LIVE from Prague

LIVE from Prague

Sunday, May 30, 2010

HELLO POLAND.

First reaction of Poland, by the entire group: Wow. Poland doesn't suck? This is awesome! As American students, we were really quite prepared for the dreary, sad country that is always presented to us as the down-trodden, borderless little brother of Europe. I mean, can Poland ever keep a strong border? Sorryyyyy. But the landscape is beautiful (see pictures), the people are relatively nice, and the sites of medieval Krakow were gorgeous. More on that later.

After quite a stressful night* we got there at a horrifying 6:30am and immediately realized that we had no idea how to get to our hostel. Whoops. We did finally get there after some very kind English speakers in an upscale hotel gave us the 411. Our hostel was soooo cool! The decoration was like spray paint on the walls, all peace love and Lenin. Obviously a post-soviet era hostel. They fed us breakfast and were able to get us in early, into our summer camp room of 12 bunkbeds. Needless to say, we all immediately passed out.

Our say in Krakow was full on tourist. Maps out in the street and everything. We saw the old Jewish quarter, which consisted of several beautiful synagogues, as well as the Old Town which still has the fortification walls from medieval times--the Florian Gate is the center attraction there. The most beautiful thing, the "must see" of Krakow is Wawel Castle. There is a gorgeous cathedral there with a bunch of royal tombs and such. The Castle is the typical Polish Catholic, over the top cathedral, but it is so pretty. I'm not a huge fan of all the silver gilded crap, but their were several royal tombs from the 1300s that were painted in the old Slovanic style that reminded me so much of Russia and were so beautiful. I like the simpler one's so much better.

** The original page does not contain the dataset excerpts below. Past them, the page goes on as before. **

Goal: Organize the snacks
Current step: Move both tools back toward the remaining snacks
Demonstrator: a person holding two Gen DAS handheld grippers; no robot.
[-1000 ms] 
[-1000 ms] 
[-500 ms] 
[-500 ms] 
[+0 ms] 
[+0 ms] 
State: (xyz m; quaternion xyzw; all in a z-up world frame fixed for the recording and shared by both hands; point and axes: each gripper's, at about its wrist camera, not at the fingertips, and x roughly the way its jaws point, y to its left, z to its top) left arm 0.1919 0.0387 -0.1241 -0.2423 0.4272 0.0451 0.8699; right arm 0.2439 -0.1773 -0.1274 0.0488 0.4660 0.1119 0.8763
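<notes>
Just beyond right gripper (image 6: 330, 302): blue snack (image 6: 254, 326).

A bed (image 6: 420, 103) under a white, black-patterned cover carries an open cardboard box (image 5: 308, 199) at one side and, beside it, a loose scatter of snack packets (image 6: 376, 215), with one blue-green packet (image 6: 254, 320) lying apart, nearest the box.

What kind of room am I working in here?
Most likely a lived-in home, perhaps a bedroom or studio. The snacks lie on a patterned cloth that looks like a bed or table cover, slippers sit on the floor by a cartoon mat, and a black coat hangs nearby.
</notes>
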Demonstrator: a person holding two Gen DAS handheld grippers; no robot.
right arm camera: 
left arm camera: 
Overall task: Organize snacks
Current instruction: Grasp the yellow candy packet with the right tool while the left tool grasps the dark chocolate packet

The next morning we all rose at o' dark thirty to take the bus to Auschwitz. Our tour guide was this little woman named Anya who grew up in the town of Auschwitz and had been leading tours there for 3 years after working at the museum while she was in school (sound familiar?) and she was fantastic. We started at Auschwitz proper and went through several buildings were they had exhibits. We saw 2 tons of real human hair, hundreds of shoes and several other devastating exhibits. We were all nauseous from the shear inhumanity of it all. We ended that half of the tour with a walk through the first crematorium. Like we walked through the room where people actually died from being gassed with cyanide. I was devastated. It took several minutes for us all to compose ourselves after that. Next we went over to Birkineau, or Auschwitz II. That is where most people lived and where the other 4 gas chambers were. Two buildings have been reconstructed by the museum, and we walked through where the victims slept and bathed, and often died. There are hundreds of chimneys all over the grounds marking were wooden housing barracks used to stand. It was just mind-blowing.

I credit my group greatly for pulling themselves through that with the most mature, respectful attitudes I could imagine. One of the most striking things for me, was how my group, intelligent and snarky as we all are, were so able to continue our lives and our conversations that evening without ever offending anyone's reaction to the mornings tour. We were able to maintain the rest of the day without jolting anyone from the little dark cloud that necessarily follows a person for a few hours after that experience, but also without ever discrediting that dark cloud--it was appropriate. We needed that dark cloud to make it real, but we needed life to go on as well. As we walked out of Birkineau, as so many were unable to do, we quietly and slowly resumed our conversational habits: talking about food, sibling rivalry, clothes. We had to continue to live our lives, and not dwell on the fact that we had just walked through the most emotionally draining experience together. Needless to say, I think this weekend was one of the most important tours of my life, and will influence me for years to come. My day there will never be forgotten, and I hope that I will be able to share my experience in order to enrich my own teaching of their stories.

We used our evening in Krakow to celebrate the birthday of one of our girls, who anti-climatically turned 21 in a country she could already drink in. We bought her an individual sized bottle of champagne and a chocolate cake, which we enjoyed trying to force on each other on the train ride home. After a serious nap, I am now ready to power through the paper I have to write this afternoon, and check on my laundry that is currently being spun around an Eastern European washing machine at approximately 600 miles an hour.
-
Emily


*One of our number, a loner who always seems just 3 seconds behind the ball and 2 inches from normal missed the train to Krakow. Knowing how excited he had been to join us, we were all a little concerned. We had no way to get in touch with him and our professor wasn't answering his phone so we had to resort to calling the program director from Charles University and trying to get her to contact her. He was eventually found, though the only real reasoning we got out of him was that he had "gotten lost. really lost" which made no sense since we had all gone to the train station together only 24 hours before. Ah well. He made it to Poland and found his way to Auschwitz were he found us, miraculously. It was all quite strange.

1 comment:

  1. Champagne comes in bigger than individual sized bottles?